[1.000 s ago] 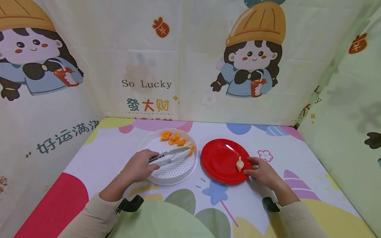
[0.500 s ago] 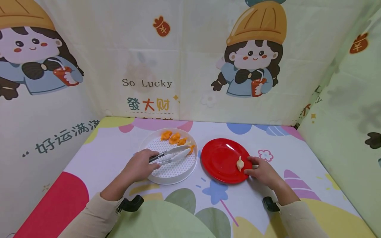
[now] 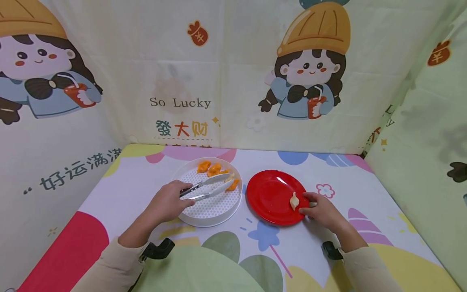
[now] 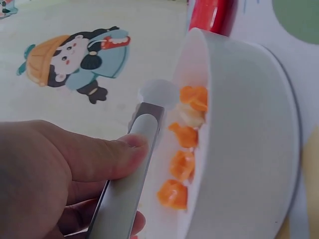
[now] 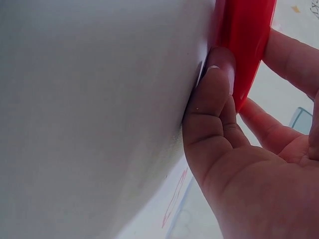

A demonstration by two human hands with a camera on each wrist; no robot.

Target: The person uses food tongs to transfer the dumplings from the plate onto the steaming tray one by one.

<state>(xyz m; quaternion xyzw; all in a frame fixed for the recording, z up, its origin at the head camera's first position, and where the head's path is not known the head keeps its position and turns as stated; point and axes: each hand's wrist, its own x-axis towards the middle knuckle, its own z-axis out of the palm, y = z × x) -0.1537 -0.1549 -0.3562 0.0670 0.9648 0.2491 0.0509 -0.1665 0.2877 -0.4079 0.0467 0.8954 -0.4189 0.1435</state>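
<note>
My left hand [image 3: 166, 202] holds a pair of metal tongs [image 3: 209, 180] with pale tips, thumb along one arm. The tongs reach over a round white basket [image 3: 211, 222] with a perforated bottom. Several orange dumplings [image 3: 214, 169] lie along its far and right side, with a cream dumpling [image 4: 191, 115] among them. In the head view the tong tips overlap the cream dumpling, their arms spread apart. My right hand [image 3: 324, 210] grips the right edge of a red plate [image 3: 268, 198], fingers under and over the rim [image 5: 251, 55]. One cream dumpling [image 3: 294, 201] lies on the plate near that hand.
The basket and plate stand side by side on a patterned tablecloth [image 3: 262, 259]. A printed cloth backdrop [image 3: 237, 81] rises behind the table and along both sides. Black wrist mounts [image 3: 159, 248] sit at both sleeves.
My left hand has shifted slightly left and back, and the tong tips have moved up to the cream dumpling, uncovering more of the rightmost orange one. The right hand and plate stay still.
</note>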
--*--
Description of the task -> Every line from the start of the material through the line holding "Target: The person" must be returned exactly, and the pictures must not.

Answer for this exercise ->
[1.000 s ago] 
[0.500 s ago] 
[now] 
[now] 
[now] 

A demonstration by two human hands with a camera on each wrist; no robot.

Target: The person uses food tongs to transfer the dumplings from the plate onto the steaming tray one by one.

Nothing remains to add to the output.